Inside the New Deposition Prep: How AI Is Changing the Way Litigators Build a Case
It's Sunday night, forty-eight hours before a deposition, and a litigator is staring at three banker's boxes and a shared drive stuffed with documents. The witness has been deposed twice before in unrelated matters. There are two prior sworn statements, a stack of medical records, and an interrogatory response that contradicts an email nobody has read yet.
In the old workflow, an associate would spend the weekend building a chronology and hoping to catch the contradiction. More and more, that first pass now happens inside a piece of software before anyone opens a binder.
Generative AI has moved from novelty demo to daily tool for a lot of litigators, and depositions are where you can see the shift most clearly. The interesting question isn't whether to use it. It's which parts of the workflow you hand over, and which you keep in your own hands. Every firm now faces a set of concrete choices about how far to push the technology and where to hold the line.
Decide What the Machine Reads First
The first real decision is which documents you feed to an AI system before you touch them yourself. Practitioner guides now walk through using AI to review pleadings, interrogatory responses, prior deposition transcripts, and witness statements as the opening move of prep, not the closing one. A Thomson Reuters guide lays out that sequence in detail, and it reflects how a lot of teams already work.

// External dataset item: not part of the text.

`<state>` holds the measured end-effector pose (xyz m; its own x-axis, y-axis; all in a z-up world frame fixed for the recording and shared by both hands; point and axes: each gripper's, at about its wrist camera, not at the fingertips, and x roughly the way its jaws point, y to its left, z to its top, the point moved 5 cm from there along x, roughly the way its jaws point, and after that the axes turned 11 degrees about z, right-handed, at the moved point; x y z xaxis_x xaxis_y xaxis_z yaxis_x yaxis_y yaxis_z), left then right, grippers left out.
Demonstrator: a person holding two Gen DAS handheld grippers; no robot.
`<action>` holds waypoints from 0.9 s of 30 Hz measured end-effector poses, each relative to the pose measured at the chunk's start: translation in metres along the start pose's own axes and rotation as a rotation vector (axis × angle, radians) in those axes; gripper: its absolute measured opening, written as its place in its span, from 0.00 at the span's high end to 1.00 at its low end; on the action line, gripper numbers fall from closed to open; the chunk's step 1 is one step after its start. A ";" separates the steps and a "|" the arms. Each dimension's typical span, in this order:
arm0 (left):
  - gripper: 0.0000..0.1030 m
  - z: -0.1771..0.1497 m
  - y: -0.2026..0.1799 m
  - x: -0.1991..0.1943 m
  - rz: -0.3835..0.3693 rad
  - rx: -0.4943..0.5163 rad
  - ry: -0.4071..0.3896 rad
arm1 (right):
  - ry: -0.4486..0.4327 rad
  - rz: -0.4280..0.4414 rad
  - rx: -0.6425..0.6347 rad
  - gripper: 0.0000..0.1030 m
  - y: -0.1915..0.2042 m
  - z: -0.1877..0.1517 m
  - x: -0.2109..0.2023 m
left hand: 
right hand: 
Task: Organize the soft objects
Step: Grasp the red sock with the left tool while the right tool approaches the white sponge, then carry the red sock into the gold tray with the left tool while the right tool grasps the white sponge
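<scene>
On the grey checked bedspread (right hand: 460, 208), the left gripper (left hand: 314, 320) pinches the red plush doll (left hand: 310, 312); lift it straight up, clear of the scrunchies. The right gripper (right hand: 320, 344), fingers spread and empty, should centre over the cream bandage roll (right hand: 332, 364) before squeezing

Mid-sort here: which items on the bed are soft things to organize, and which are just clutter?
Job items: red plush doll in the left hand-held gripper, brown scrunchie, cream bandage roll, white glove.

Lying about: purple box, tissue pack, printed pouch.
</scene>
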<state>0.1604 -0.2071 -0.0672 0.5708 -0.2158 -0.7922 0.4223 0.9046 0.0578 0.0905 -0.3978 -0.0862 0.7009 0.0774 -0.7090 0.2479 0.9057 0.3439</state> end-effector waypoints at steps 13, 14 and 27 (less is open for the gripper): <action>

The trade-off is subtle. Reading the record yourself first builds intuition about the witness: how they talk, what they dodge, where the story bends. Letting the machine go first saves a weekend and surfaces cross-transcript contradictions you'd probably miss on your own.
Most experienced litigators land somewhere in the middle. They skim the key exhibits themselves, then push the full corpus through a summarizer and a search index. The order matters more than people admit.
Choose Between a General Model and a Legal-Grade One
Working inside a browser tab with a consumer chatbot is fast and cheap. It is also the wrong tool for privileged material. The choice between a general-purpose model and a purpose-built legal platform comes down to three things:
- Confidentiality. Consumer tools may retain prompts or use them for training. Legal-grade platforms run in closed environments with contractual data controls, which is usually what your engagement letter and your bar rules assume.
- Grounding. A general model will happily invent a case cite. A retrieval-based legal tool answers from documents you loaded, with a pointer back to the source page. That's the difference between a summary you can verify and one you have to believe.
- Workflow fit. Deposition-specific tools produce chronologies, exhibit indexes, and cross-transcript comparisons in formats a litigation team already uses. General models produce prose you then have to reformat.
For anyone weighing how deeply to build AI into a practice, the broader research from research from Law.co on AI in legal work in legal work is a useful frame. It reads the technology less as a plug-in and more as infrastructure the firm has to design around.
Decide How Far to Push the Drafting
Outlines are the natural entry point. Feed the model the complaint, the answer, key exhibits, and prior testimony, then ask for a topic-by-topic outline with proposed lines of inquiry. What you do with the output is the decision.
Some litigators use it as a first draft they mark up heavily. Others treat it as a checklist they compare against their own outline, so they can see what the machine flagged that they missed, and what they thought of that it didn't. A third camp uses AI as a sparring partner, running mock objections and anticipated answers before ever sitting across from the witness.
A recent Mayer Brown analysis walks through eight practical uses across the litigation lifecycle, including that mooting role. The common thread: the lawyer's judgment is the product, and the draft is scaffolding.
Set a Verification Rule and Follow It
Every piece of AI-generated output that touches a filing or a witness needs a verification step, and the standard has to be explicit. Not "we'll double-check anything that looks off." A written standard: quotes checked against the transcript, cites checked against the reporter, exhibits checked against the original.
Judges have started codifying this. Some now require lawyers to certify whether generative AI was used in a filing and to confirm that any AI-generated content was verified. There is no substitute for reading the case yourself before you cite it.
The Lawyer Still Has to Be in the Room
AI is good at pattern recognition across text. It is not good at reading a witness who pauses a half-second too long before answering, or deciding when to burn a document on cross versus save it for trial.
It doesn't know your judge. It doesn't know which opposing counsel will fold on a motion in limine and which will fight to the last breath. Those calls are the job.
The litigators getting the most out of these tools treat them like a very fast, very literal junior associate: fluent, tireless, occasionally wrong, and never the one signing the pleading. Make the decisions above deliberately and the technology earns its place. Skip them and it becomes one more thing to manage on the Sunday night before the deposition.